Mais, en plus d'une nouvelle méthode pour "fabriquer" les lois et les règlements, il faut "une révolution culturelle" de la part des acteurs publics, en particulier de ceux qui "sont censés préserver l'égalité et l'unité de la nation", a plaidé l'un des participants, dans la salle. Ce n'est pas le moindre défi, a-t-il dit, se souvenant de "la résistance masquée" opposée par "la technostructure" à la préparation d'un code de la montagne regroupant l'ensemble des textes législatifs et réglementaires spécifiques aux massifs de montagne.

"La réforme n'autorisera pas tout et n'importe quoi"
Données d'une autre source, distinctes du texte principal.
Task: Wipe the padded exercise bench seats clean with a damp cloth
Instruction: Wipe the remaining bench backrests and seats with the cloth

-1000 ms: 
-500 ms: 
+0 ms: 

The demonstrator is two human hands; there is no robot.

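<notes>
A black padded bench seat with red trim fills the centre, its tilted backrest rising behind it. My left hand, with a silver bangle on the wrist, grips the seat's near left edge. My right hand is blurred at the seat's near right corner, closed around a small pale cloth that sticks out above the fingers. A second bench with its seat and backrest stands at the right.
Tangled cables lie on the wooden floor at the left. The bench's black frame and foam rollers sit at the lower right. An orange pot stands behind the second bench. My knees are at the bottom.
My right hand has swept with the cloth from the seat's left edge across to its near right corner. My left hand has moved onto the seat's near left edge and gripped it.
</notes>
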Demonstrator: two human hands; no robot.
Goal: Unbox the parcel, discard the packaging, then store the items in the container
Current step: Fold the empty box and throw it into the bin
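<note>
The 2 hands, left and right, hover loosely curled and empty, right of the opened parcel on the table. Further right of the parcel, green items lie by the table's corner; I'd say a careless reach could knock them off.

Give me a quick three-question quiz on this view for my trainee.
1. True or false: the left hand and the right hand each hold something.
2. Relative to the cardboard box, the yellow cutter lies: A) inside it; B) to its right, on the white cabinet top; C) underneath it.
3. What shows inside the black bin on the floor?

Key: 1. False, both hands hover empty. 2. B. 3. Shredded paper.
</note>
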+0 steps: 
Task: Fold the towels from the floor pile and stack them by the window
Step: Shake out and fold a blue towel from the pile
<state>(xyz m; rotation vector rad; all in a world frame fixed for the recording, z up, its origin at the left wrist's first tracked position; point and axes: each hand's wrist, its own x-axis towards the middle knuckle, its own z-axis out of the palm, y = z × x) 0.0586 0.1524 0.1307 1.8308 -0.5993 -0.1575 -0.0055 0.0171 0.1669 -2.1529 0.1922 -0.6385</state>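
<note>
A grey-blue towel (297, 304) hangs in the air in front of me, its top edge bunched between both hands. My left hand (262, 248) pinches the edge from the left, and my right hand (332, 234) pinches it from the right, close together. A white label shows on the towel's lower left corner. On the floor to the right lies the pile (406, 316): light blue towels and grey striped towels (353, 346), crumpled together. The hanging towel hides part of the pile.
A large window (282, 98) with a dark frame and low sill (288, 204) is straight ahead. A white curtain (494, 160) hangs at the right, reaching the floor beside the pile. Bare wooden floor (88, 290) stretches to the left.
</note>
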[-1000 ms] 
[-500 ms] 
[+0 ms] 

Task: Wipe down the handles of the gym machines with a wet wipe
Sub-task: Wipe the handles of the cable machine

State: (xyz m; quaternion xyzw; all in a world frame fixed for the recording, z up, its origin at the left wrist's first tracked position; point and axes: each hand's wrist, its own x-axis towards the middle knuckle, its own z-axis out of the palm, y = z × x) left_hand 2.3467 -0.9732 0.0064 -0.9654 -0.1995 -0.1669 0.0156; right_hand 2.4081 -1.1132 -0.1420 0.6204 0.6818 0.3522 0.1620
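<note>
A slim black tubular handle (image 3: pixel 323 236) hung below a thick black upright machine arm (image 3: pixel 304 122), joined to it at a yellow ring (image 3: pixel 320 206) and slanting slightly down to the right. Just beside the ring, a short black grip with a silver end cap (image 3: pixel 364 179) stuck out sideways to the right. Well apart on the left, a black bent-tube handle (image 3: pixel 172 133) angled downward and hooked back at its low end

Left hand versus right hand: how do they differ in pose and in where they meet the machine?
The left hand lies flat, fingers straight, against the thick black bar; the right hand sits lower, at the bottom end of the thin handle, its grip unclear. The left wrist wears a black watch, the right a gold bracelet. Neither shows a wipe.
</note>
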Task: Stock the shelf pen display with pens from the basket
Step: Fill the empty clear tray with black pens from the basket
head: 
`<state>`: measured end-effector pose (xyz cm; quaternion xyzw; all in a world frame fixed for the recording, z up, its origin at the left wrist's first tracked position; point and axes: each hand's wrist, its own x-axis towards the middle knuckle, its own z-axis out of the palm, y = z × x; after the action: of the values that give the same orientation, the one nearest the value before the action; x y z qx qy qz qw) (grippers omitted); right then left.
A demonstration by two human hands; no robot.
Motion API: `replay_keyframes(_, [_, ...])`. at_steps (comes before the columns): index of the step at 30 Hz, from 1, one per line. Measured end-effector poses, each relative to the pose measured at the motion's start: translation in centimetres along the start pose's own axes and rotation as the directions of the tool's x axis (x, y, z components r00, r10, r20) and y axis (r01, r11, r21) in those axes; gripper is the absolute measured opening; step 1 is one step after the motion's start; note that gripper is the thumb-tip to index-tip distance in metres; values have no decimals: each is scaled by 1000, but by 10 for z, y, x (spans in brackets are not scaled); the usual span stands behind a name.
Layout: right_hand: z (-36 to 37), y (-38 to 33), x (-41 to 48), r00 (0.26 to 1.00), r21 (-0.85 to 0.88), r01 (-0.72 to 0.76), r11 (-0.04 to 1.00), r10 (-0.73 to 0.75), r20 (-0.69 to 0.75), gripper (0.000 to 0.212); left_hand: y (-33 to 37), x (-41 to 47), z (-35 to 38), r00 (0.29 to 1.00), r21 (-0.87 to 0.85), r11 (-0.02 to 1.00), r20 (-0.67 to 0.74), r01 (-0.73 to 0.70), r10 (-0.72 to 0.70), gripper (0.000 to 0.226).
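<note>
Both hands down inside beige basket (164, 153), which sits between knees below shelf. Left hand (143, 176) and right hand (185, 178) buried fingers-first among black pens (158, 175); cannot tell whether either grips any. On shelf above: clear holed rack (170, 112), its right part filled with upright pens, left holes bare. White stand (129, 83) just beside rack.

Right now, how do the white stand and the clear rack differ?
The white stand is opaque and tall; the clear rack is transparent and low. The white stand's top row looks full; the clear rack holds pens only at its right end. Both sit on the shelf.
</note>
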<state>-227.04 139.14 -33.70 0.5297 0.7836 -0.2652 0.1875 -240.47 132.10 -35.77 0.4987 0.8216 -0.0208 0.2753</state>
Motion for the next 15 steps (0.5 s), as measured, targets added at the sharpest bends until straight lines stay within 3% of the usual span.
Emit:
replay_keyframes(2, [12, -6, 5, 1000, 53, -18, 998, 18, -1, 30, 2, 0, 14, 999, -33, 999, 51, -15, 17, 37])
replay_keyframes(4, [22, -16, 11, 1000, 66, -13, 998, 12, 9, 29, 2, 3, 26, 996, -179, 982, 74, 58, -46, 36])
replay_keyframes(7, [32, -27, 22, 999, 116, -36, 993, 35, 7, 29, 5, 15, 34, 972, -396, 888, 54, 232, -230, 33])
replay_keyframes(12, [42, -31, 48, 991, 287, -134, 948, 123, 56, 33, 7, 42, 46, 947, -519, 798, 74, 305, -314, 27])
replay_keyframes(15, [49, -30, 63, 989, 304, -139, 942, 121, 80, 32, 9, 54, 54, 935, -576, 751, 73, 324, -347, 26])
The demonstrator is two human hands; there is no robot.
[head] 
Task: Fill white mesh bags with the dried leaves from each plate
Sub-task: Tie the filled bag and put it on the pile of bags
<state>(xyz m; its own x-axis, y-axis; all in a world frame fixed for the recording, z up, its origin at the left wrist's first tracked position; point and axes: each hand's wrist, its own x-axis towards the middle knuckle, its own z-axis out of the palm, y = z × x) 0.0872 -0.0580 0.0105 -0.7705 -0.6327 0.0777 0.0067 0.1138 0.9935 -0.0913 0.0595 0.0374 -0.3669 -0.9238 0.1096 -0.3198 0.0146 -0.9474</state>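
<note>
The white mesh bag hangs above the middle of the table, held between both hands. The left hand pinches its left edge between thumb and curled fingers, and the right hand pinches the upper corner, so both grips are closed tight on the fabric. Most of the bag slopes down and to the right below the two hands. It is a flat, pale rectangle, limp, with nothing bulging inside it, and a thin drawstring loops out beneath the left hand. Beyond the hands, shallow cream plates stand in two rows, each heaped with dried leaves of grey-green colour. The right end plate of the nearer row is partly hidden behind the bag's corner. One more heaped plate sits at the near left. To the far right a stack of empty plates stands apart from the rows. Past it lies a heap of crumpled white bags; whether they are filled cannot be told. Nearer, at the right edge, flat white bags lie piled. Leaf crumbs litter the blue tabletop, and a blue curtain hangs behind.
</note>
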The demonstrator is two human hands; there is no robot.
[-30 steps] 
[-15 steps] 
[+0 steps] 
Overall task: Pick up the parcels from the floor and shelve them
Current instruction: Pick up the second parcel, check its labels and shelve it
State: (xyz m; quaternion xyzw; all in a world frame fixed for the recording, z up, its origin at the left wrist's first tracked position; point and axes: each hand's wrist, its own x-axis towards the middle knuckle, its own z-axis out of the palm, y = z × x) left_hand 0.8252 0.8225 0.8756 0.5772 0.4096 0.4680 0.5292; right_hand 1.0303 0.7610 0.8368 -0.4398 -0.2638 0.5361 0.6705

De telles réticences demeurant vives, les parlementaires devront "déminer le terrain" dans le cadre de l'adoption de la révision constitutionnelle, a conseillé Géraldine Chavrier. Ils devront "clairement dire quelles sont les limites de la différenciation" et "rassurer en faisant le lien avec le principe d'égalité". Des conseils reçus cinq sur cinq par Arnaud Viala, député de l’Aveyron et co-auteur du récent rapport de la délégation sur "les possibilités ouvertes par l’inscription dans la Constitution d’un droit à la différenciation." Une réforme qui, selon lui, n'entraînera pas de big bang de l'action publique locale. Elle élargira, certes, les facultés d'action des collectivités territoriales, mais "elle n’autorisera pas 'tout et n’importe quoi'", a estimé le député.
Les élus locaux, eux aussi, doivent opérer "un changement complet des mentalités", a estimé Loïg Chesnais-Girard, président du conseil régional de Bretagne. En jugeant que si la collectivité régionale n'applique pas la différenciation à ses propres politiques, elle va faire fausse route, parce que ses territoires sont très divers.

"Les élus locaux devront assumer leurs responsabilités"

Il est bon que les élus locaux revendiquent des libertés, mais ils doivent être prêts à assumer leurs responsabilités, a souligné pour sa part Françoise Gatel. L'ancienne vice-présidente de l'Association des maires de France a dénoncé, lorsque certaines politiques font des mécontents, la propension actuelle des élus locaux à accuser le préfet, puisque ce dernier "impose" les décisions.
L'examen à l'Assemblée nationale du projet de loi constitutionnelle "pour une démocratie plus représentative, responsable et efficace", qui a été interrompu en juillet dernier en raison de "l'affaire Benalla", devrait se poursuivre "avant l'été", a-t-on appris auprès du président de la délégation, le député du Gers Jean-René Cazeneuve. L'inscription de la différenciation territoriale dans la Constitution est prévue à l'article 15 du projet de texte.